Task brief
Exact reproduction required: print each line of the material below.

Input data
· · · · · · ·

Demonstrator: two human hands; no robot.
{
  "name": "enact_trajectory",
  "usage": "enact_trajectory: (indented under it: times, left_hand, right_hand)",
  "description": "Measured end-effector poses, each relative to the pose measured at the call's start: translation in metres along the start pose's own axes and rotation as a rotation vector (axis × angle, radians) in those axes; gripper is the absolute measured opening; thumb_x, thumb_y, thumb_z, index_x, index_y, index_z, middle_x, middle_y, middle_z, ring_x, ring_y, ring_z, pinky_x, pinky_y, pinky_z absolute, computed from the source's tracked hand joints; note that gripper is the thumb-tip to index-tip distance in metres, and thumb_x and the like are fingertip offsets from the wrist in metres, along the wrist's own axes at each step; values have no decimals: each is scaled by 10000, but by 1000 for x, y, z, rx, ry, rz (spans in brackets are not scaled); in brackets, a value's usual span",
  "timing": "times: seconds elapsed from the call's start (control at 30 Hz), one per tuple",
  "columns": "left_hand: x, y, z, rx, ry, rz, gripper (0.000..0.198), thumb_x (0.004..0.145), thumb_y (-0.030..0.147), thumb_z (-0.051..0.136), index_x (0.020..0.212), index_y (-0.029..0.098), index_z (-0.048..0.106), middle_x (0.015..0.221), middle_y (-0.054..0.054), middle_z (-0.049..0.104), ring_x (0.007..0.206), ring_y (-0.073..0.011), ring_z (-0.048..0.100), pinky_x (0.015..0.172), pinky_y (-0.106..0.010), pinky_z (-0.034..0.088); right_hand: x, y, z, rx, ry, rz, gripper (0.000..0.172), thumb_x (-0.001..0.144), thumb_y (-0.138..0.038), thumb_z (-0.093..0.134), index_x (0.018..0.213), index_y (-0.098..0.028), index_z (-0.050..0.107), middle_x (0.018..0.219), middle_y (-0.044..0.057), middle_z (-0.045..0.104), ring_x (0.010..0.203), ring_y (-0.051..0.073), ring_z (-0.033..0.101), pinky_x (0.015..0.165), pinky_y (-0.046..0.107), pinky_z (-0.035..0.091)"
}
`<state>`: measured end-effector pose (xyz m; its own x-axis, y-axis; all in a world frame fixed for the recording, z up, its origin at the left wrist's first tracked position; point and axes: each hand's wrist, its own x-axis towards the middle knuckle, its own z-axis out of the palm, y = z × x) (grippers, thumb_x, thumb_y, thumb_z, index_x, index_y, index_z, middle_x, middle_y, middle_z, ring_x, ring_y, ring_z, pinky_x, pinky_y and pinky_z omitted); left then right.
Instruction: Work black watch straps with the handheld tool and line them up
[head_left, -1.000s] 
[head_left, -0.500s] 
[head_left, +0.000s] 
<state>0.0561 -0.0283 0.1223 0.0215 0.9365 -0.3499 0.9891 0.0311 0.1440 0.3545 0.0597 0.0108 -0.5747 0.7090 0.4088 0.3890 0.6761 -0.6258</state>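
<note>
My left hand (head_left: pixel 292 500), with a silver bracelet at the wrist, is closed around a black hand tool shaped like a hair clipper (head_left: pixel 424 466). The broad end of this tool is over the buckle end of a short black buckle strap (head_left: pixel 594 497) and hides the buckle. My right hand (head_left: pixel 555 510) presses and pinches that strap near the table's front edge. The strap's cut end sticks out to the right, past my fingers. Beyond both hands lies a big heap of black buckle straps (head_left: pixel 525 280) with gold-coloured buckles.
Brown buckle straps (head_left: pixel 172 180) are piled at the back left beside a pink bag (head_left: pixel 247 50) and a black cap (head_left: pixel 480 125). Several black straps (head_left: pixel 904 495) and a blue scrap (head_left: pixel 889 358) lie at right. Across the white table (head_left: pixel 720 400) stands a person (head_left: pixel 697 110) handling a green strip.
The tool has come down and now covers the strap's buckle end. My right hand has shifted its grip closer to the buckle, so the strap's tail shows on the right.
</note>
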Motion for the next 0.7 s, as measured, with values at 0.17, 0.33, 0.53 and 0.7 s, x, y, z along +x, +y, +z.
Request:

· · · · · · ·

Answer
Demonstrator: two human hands; no robot.
{
  "name": "enact_trajectory",
  "usage": "enact_trajectory: (indented under it: times, left_hand, right_hand)",
  "description": "Measured end-effector poses, each relative to the pose measured at the call's start: translation in metres along the start pose's own axes and rotation as a rotation vector (axis × angle, radians) in those axes; gripper is the absolute measured opening; thumb_x, thumb_y, thumb_z, index_x, index_y, index_z, middle_x, middle_y, middle_z, ring_x, ring_y, ring_z, pinky_x, pinky_y, pinky_z absolute, computed from the source's tracked hand joints; note that gripper is the thumb-tip to index-tip distance in metres, and thumb_x and the like are fingertip offsets from the wrist in metres, along the wrist's own axes at each step; values have no decimals: each is scaled by 10000, but by 1000 for x, y, z, rx, ry, rz (spans in brackets are not scaled); in brackets, a value's usual span",
  "timing": "times: seconds elapsed from the call's start (control at 30 Hz), one per tuple",
  "columns": "left_hand: x, y, z, rx, ry, rz, gripper (0.000..0.198), thumb_x (0.004..0.145), thumb_y (-0.030..0.147), thumb_z (-0.051..0.136), index_x (0.020..0.212), index_y (-0.029..0.098), index_z (-0.048..0.106), middle_x (0.015..0.221), middle_y (-0.054..0.054), middle_z (-0.049..0.104), ring_x (0.007..0.206), ring_y (-0.073..0.011), ring_z (-0.048..0.100), pinky_x (0.015..0.172), pinky_y (-0.106..0.010), pinky_z (-0.034..0.088); right_hand: x, y, z, rx, ry, rz, gripper (0.000..0.172), thumb_x (-0.001..0.144), thumb_y (-0.138..0.038), thumb_z (-0.093..0.134), index_x (0.018..0.213), index_y (-0.098..0.028), index_z (-0.050..0.107), middle_x (0.018..0.219), middle_y (-0.044..0.057), middle_z (-0.045..0.104), ring_x (0.010..0.203), ring_y (-0.051..0.073), ring_z (-0.033..0.101), pinky_x (0.015..0.165), pinky_y (-0.046..0.107), pinky_z (-0.035..0.091)"
}
`<state>`: measured end-effector pose (xyz m; its own x-axis, y-axis; all in a world frame fixed for the recording, z up, its origin at the left wrist's first tracked position; point and axes: each hand's wrist, its own x-axis towards the middle knuckle, its own z-axis out of the palm, y = z × x) (grippers, thumb_x, thumb_y, thumb_z, index_x, index_y, index_z, middle_x, middle_y, middle_z, ring_x, ring_y, ring_z, pinky_x, pinky_y and pinky_z omitted); left then right.
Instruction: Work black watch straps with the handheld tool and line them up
[head_left, -1.000s] 
[head_left, -0.500s] 
[head_left, +0.000s] 
<state>0.0561 -0.0283 0.1223 0.0215 0.9365 -0.3499 0.9891 0.0311 0.1440 0.3545 0.0597 0.0108 -0.5747 0.7090 0.4088 0.3890 0.6761 -0.6258</state>
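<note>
My left hand (head_left: pixel 292 500), with a silver bracelet at the wrist, is closed around a black hand tool shaped like a hair clipper (head_left: pixel 424 466). The broad end of this tool is over the buckle end of a short black buckle strap (head_left: pixel 594 497) and hides the buckle. My right hand (head_left: pixel 555 510) presses and pinches that strap near the table's front edge. The strap's cut end sticks out to the right, past my fingers. Beyond both hands lies a big heap of black buckle straps (head_left: pixel 525 280) with gold-coloured buckles.
Brown buckle straps (head_left: pixel 172 180) are piled at the back left beside a pink bag (head_left: pixel 247 50) and a black cap (head_left: pixel 480 125). Several black straps (head_left: pixel 904 495) and a blue scrap (head_left: pixel 889 358) lie at right. Across the white table (head_left: pixel 720 400) stands a person (head_left: pixel 697 110) handling a green strip.
The tool has come down and now covers the strap's buckle end. My right hand has shifted its grip closer to the buckle, so the strap's tail shows on the right.
</note>
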Motion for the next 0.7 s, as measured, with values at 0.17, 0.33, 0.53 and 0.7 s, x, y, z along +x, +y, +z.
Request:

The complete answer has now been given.